Chile exceeds 50,000 coronavirus cases and more than 500 dead
Chile passed a milestone adding 35 deaths and 4,038 new cases of coronavirus in the last 24 hours to bring the number of infected people to 53,617 and to 544 deaths since March, the Ministry of Health reported on Wednesday.
In Santiago, the capital of seven million inhabitants which is the main focus of the pandemic in the country, between 94 and 95% of the units with critically ill beds are occupied, and yet another significant increase happened, hospitalized authorities said.
The Minister of Health, Jaime Mañalich, reported this Wednesday that the total quarantine in Greater Santiago will be renewed for one more week, so that for the moment the isolation measures will last at least until Friday, May 29.
They also view with concern the increase in cases and hospital occupancy in the Valparaíso region, particularly in the port of San Antonio, 120 km west of Santiago, a destination for cruises and commercial import and export operations.
"The greatest number of new cases that we have had in recent weeks refer to the Metropolitan Region, more than 85% of these cases continue to correspond to the Metropolitan Region," said Paula Daza, Undersecretary of Public Health.
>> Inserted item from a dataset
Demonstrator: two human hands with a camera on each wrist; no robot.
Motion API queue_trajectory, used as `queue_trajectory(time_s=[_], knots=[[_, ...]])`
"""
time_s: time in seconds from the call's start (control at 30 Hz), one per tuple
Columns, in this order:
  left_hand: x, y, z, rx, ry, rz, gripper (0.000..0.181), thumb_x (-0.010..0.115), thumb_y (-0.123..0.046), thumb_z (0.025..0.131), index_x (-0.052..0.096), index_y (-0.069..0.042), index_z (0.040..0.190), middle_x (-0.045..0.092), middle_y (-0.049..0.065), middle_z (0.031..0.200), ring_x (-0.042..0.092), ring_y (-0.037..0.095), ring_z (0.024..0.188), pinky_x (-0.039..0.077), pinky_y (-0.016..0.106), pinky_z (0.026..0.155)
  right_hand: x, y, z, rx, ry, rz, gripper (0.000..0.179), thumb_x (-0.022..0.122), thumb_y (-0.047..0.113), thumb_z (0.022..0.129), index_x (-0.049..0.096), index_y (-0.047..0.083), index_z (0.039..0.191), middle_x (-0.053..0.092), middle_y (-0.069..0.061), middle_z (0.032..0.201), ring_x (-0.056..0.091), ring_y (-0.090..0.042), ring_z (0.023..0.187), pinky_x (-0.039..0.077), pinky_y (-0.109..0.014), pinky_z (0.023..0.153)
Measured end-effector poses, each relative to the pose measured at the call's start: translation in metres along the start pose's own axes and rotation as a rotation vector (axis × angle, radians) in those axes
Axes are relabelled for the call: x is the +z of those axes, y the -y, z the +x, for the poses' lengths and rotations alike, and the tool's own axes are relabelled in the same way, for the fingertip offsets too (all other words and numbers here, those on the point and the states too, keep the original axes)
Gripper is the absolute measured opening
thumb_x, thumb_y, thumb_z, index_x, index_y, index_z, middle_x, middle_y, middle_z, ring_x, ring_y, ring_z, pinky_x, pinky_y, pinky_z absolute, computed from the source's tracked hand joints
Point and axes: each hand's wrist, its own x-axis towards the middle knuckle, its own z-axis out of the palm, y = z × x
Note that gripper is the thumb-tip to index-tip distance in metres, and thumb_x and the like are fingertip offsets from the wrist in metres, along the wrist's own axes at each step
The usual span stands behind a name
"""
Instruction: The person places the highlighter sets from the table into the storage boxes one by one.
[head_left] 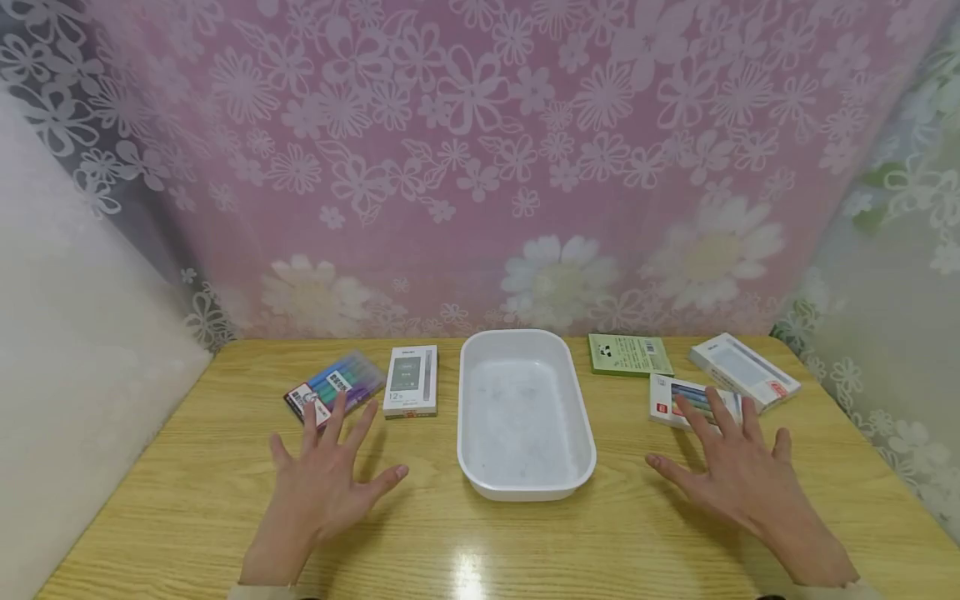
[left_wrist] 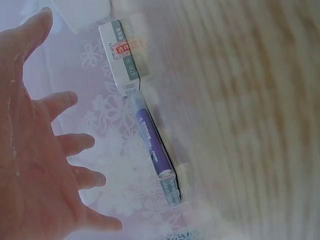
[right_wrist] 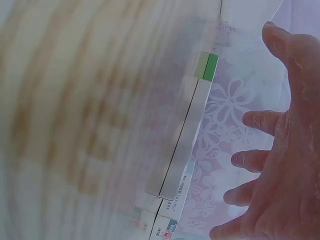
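Note:
My left hand (head_left: 322,483) hovers with fingers spread in front of a clear pack of coloured markers (head_left: 337,385). Beside that pack lies a white box with a green panel (head_left: 410,382); its printed end (left_wrist: 120,57) shows in the left wrist view. On the other side, my right hand (head_left: 742,475) is spread too, its fingertips overlapping in view a white box with coloured sticks pictured (head_left: 693,402). Behind it are a green box (head_left: 630,356) and a white box with a pale window (head_left: 745,371). Neither hand holds anything. Between them stands a white plastic tray (head_left: 527,493).
The wooden table (head_left: 420,550) runs up to a pink flowered curtain (head_left: 420,208) at the back. A pale cloth (head_left: 75,333) hangs at the left, and a flowered one (head_left: 885,317) at the right.

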Motion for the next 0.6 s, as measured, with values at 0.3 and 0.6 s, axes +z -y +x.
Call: queue_trajectory(time_s=[0.3,0.6], knots=[[-0.002,0.002,0.019,0.062,-0.017,-0.067,0.082,0.054,-0.073,0.092,0.038,-0.028,0.159,0.032,0.015,0.167,0.027,0.055,0.15,0.019,0.09,0.103,-0.006,0.01,0.01,-0.069,0.004,0.045,0.091,0.055,0.073,0.092,0.04,0.011,0.157,0.03,-0.032,0.162,0.029,-0.063,0.141,0.034,-0.084,0.097],[0.005,-0.004,0.052,0.124,-0.018,-0.118,0.072,0.056,-0.066,0.095,0.047,-0.025,0.154,0.04,0.013,0.162,0.036,0.044,0.149,0.031,0.082,0.106,-0.008,0.037,0.033,-0.152,-0.012,0.127,0.082,0.053,0.067,0.096,0.048,0.006,0.151,0.042,-0.029,0.156,0.045,-0.054,0.137,0.048,-0.069,0.095]])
The gloomy balances have coincided with a drop in temperatures before the beginning of the southern winter, with between 9 and 13 degrees Celsius in Santiago, and a climate of social tension in the poorest area of the city.
In the rest of the country some communes in the Antofagasta mining region and in Iquique, in the north, are kept in quarantine.
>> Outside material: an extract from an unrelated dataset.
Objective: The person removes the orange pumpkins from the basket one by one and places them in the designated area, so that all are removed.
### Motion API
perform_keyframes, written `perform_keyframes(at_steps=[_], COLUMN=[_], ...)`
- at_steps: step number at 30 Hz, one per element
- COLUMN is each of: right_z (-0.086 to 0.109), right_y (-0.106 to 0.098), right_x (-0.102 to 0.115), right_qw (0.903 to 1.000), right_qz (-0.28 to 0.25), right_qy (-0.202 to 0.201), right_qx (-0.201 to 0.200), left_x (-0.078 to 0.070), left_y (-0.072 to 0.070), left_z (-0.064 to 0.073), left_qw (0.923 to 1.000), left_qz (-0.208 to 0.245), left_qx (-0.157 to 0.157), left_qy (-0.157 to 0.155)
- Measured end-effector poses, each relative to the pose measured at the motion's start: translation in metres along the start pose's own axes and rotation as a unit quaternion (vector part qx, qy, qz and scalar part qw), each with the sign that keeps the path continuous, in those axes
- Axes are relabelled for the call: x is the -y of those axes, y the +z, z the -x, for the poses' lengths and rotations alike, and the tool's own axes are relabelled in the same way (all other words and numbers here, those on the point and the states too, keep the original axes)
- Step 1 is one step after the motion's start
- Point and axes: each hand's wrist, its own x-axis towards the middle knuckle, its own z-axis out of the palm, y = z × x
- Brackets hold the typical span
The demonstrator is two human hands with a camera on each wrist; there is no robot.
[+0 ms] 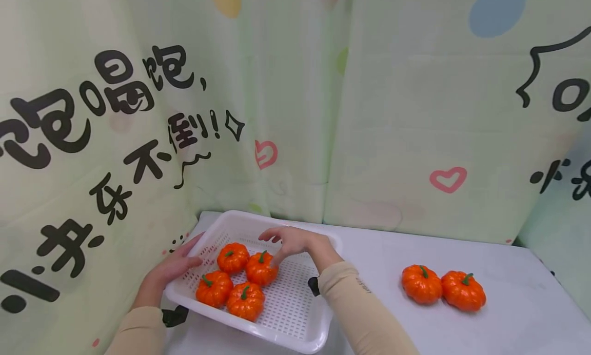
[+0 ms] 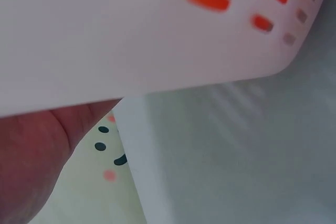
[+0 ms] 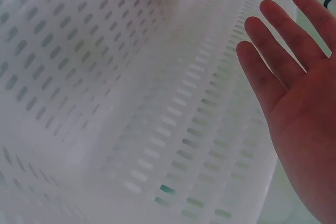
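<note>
A white perforated plastic basket [image 1: 295, 298] holds several orange toy pumpkins [image 1: 233, 257] with green stems, grouped toward its left end. At the basket's left rim, my left hand [image 1: 173, 267] grips the edge, its thumb over the rim on the inner side. In the left wrist view, part of that hand [image 2: 37, 156] lies against the basket's outer wall [image 2: 105, 45], and the rest is hidden behind it. My right hand [image 1: 294, 240] hovers over the basket, its thumb close to the rear right pumpkin [image 1: 261, 268]. The right wrist view shows its fingers [image 3: 286, 40] spread with nothing held.
Two more orange pumpkins, one left [image 1: 421, 284] and one right [image 1: 464, 291], sit side by side on the white table [image 1: 378, 319] right of the basket. A printed pale green curtain [image 1: 388, 139] hangs behind the table and along its left side.
</note>
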Motion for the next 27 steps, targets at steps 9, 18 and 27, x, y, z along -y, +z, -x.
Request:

South of Chile decreed total isolation since Friday for the city of Lonquimay, in the Araucanía Region, "where there is a large concentration of indigenous peoples and the area is very far from hospital centers", said the minister.
Until April 30, the country showed encouraging figures, but experts warned that it was still too premature to claim victory, especially considering that contagions had begun to spread in the poorest and most populated sectors of Santiago, a city where especially in June and July the public health network is usually saturated by respiratory diseases.
With figures that seemed under control, and panic over the economic fall, President Sebastián Piñera and several mayors gave signs to regain activity, such as the opening of some shopping centers and the order to return public officials.